#### [Exercise brief]
Looking at the records below, count how many lines contain the string "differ". Give that number alone.

#### [Supplied records]

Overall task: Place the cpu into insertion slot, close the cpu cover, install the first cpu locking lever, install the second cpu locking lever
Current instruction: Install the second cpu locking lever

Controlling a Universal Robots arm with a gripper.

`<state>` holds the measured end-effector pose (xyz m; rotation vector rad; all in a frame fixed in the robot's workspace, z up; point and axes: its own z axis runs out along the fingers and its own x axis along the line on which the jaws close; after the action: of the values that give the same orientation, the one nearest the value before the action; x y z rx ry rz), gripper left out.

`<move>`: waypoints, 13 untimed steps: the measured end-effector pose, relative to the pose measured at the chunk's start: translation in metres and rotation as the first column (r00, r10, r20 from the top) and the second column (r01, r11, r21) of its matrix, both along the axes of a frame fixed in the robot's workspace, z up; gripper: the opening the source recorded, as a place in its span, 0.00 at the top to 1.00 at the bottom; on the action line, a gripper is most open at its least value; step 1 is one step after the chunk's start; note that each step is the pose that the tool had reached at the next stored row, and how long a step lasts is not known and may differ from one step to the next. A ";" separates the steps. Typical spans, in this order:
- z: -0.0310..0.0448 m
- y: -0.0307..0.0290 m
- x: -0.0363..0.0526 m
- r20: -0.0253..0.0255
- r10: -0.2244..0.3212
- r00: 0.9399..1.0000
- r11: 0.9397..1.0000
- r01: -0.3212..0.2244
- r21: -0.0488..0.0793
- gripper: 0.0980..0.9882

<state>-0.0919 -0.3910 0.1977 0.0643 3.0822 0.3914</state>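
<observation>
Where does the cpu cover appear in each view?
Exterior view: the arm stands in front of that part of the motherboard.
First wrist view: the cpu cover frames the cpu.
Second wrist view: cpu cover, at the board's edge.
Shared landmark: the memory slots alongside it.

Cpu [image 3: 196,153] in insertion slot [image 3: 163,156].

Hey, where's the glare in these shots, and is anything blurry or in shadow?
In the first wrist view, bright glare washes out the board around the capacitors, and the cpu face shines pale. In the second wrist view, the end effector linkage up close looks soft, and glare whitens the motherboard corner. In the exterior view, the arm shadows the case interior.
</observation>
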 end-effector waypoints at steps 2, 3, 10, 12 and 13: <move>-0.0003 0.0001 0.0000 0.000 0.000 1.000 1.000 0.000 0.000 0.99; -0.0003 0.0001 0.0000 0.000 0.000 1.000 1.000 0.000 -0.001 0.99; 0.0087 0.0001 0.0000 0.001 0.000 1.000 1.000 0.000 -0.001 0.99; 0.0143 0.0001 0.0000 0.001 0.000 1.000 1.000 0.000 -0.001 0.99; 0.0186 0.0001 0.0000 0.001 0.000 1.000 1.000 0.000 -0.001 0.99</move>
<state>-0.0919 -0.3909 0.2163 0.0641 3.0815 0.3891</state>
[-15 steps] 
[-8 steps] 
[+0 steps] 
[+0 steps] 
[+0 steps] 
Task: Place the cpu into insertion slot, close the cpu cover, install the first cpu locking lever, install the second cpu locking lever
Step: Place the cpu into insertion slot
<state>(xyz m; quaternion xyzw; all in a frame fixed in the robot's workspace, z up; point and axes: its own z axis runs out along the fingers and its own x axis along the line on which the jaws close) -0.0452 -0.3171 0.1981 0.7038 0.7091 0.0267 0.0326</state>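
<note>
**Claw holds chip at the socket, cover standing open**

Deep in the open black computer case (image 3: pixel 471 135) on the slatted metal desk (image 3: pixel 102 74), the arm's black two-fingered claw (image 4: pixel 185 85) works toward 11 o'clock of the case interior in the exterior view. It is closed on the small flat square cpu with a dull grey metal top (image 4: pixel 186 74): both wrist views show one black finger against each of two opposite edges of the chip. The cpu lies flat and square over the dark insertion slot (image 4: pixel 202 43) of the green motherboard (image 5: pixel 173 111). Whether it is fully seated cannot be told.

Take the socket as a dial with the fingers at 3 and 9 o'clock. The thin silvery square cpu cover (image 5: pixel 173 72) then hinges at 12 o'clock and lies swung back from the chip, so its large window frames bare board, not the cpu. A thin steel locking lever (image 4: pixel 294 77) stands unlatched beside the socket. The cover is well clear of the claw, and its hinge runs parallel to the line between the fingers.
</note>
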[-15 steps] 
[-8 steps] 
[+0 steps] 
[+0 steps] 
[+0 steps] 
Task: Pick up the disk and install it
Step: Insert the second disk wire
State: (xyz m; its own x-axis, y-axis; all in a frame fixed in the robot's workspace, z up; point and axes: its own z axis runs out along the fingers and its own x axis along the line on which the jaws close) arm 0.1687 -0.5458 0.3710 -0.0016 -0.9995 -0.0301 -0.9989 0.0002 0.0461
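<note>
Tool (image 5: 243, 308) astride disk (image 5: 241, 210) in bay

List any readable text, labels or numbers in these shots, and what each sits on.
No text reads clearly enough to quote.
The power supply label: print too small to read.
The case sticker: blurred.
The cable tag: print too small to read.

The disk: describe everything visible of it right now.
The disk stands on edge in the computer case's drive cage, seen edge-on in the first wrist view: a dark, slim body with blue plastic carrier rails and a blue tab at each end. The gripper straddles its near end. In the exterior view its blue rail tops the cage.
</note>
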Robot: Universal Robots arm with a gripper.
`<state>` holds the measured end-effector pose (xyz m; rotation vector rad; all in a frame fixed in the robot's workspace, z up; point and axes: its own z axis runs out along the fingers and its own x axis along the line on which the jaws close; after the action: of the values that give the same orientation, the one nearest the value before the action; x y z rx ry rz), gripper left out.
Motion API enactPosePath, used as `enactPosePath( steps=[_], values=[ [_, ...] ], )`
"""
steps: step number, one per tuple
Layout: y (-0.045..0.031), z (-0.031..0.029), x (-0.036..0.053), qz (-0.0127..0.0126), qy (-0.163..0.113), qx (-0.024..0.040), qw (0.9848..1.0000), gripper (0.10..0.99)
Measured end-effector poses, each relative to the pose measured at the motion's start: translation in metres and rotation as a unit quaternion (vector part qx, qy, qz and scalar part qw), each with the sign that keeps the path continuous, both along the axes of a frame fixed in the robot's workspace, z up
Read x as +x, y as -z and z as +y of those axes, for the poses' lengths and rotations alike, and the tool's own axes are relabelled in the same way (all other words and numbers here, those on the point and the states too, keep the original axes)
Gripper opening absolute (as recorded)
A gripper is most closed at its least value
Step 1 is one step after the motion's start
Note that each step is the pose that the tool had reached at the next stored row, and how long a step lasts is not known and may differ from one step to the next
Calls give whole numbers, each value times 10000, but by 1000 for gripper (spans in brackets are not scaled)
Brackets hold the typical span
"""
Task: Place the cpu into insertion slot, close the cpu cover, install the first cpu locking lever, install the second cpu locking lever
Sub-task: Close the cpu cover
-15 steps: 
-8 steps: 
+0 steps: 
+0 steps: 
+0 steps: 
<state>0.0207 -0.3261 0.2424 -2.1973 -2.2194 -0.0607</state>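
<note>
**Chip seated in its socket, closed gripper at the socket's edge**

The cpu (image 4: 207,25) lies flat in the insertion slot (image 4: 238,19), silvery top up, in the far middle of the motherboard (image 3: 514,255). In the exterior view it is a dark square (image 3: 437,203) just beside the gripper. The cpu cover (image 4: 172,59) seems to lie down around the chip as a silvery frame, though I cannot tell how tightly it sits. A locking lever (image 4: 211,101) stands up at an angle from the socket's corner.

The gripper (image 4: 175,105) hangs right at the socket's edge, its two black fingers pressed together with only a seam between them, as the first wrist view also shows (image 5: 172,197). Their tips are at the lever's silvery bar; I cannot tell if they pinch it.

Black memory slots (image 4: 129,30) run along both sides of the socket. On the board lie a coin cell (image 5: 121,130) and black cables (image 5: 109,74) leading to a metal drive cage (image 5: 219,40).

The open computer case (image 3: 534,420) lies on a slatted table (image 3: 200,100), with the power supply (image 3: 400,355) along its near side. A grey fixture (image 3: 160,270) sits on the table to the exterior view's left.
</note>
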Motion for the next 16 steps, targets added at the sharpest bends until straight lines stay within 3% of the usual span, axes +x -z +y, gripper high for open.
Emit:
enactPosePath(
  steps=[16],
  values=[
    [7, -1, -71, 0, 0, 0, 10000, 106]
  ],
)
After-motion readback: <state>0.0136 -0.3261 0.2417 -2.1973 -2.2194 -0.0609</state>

#### [Answer for this exercise]
2